Su Internet ho reperito la foto (anche se non è lo stesso) e guardandolo mi sono chiesto: cosa ci fanno tutte queste persone in fila? Aspettano il turno per entrare in un museo o devono ritirare la pensione come fanno in certi paesi delle provincie del sud Italia? È una fila per risolvere questioni burocratiche? O sono le file come quelle di Milano dove certe volte si fanno cose per certi ristoranti che sono sempre stati là ma poi non appena uno sui social scrive che si mangia bene, bhè si mettono tutti in fila. Io comunque guardando l’opera di Sundukov ho pensato anche alle file per votare, in Russia, che abbiamo visto qualche giorno fa in tv. Poi ho pensato a me, visto che con l’arte si possono fare queste cose da egocentrici di immedesimarsi nelle opere, e mi sono domandato: io per cosa mi metterei in coda? Non ho dubbi, sicuramente per andare a comprare in quella libreria con la scritta MIRU MIR (PACE AL MONDO) dove ora, dopo che hanno rotto un vetro, c’è solo la scritta MIR (PACE). Se la guerra finisse presto sarebbe bello fare quel tour letterario che non avevo fatto all’epoca quando non leggevo letteratura russa (che sciocco che ero o che coglione! direbbe Raffaello Baldini).

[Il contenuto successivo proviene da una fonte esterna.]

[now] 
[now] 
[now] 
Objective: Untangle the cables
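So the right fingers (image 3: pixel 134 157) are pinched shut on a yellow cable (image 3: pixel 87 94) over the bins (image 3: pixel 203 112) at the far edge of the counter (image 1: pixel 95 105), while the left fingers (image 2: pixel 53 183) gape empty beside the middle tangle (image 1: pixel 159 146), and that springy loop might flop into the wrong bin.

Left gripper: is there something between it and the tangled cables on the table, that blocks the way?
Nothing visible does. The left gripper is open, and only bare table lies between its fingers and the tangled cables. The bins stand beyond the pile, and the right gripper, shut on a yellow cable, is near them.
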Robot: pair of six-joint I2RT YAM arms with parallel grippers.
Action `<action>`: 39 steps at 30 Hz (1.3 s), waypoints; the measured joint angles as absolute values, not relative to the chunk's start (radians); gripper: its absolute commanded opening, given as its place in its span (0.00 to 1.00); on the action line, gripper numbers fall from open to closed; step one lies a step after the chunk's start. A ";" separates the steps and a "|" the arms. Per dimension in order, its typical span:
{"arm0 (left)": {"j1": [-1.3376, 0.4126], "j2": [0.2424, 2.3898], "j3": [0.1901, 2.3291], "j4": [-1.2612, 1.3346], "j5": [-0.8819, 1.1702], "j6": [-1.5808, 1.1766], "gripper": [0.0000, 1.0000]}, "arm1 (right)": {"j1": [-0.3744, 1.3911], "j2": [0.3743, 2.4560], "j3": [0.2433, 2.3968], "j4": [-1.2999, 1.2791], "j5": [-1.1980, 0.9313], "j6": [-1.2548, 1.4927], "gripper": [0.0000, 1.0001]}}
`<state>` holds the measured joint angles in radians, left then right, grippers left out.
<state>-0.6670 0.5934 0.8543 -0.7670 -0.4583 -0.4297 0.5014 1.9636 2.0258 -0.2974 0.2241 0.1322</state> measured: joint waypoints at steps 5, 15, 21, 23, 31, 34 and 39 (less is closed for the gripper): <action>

p.s. Visto che ti ho scritto ne approfitto per farti una domanda da ignorante che sono. Sono mesi in cui si parla molto del fatto che la Russia si stia avvicinando alla Cina, all’Iran, alla Corea del Nord e forse all’India e altre nazioni. A livello geopolitico sembra proprio così e io mi chiedevo, dopo aver letto alcuni tuoi libri e quegli altri pochi di scrittori russi, mi è sembrato di capire che una delle cose che più lega la Russia all’Europe è e sarà sempre la letteratura. Sarà per la storia delle frasi francesi nei romanzi russi o dell’amore per Dante della Achmatova o di quante volte nominano l’Italia nei racconti. Non so, ma mi sembra che una lunga coda di libri unisca certe letterature e certi autori e nessuna scelta geopolitica potrà cancellare questo filo invisibile e questo legame tra lettori e scrittori e non lo potrò fare né chi governa ora né chi verrà dopo. Sono sciocco o sono come direbbe Raffaello Baldini?

 

Commenti
Un commento a “Una notte al Museo Russo. Una lettera a Paolo Nori”
  1. Stefano ha detto:

    Non potendo provvedere da me, vi chiedo di cancellare il precedente commento, che non è stato elegante e mi scuso per questo. Ma la cultura è l’antitesi del luogo comune espresso nel vostro articolo.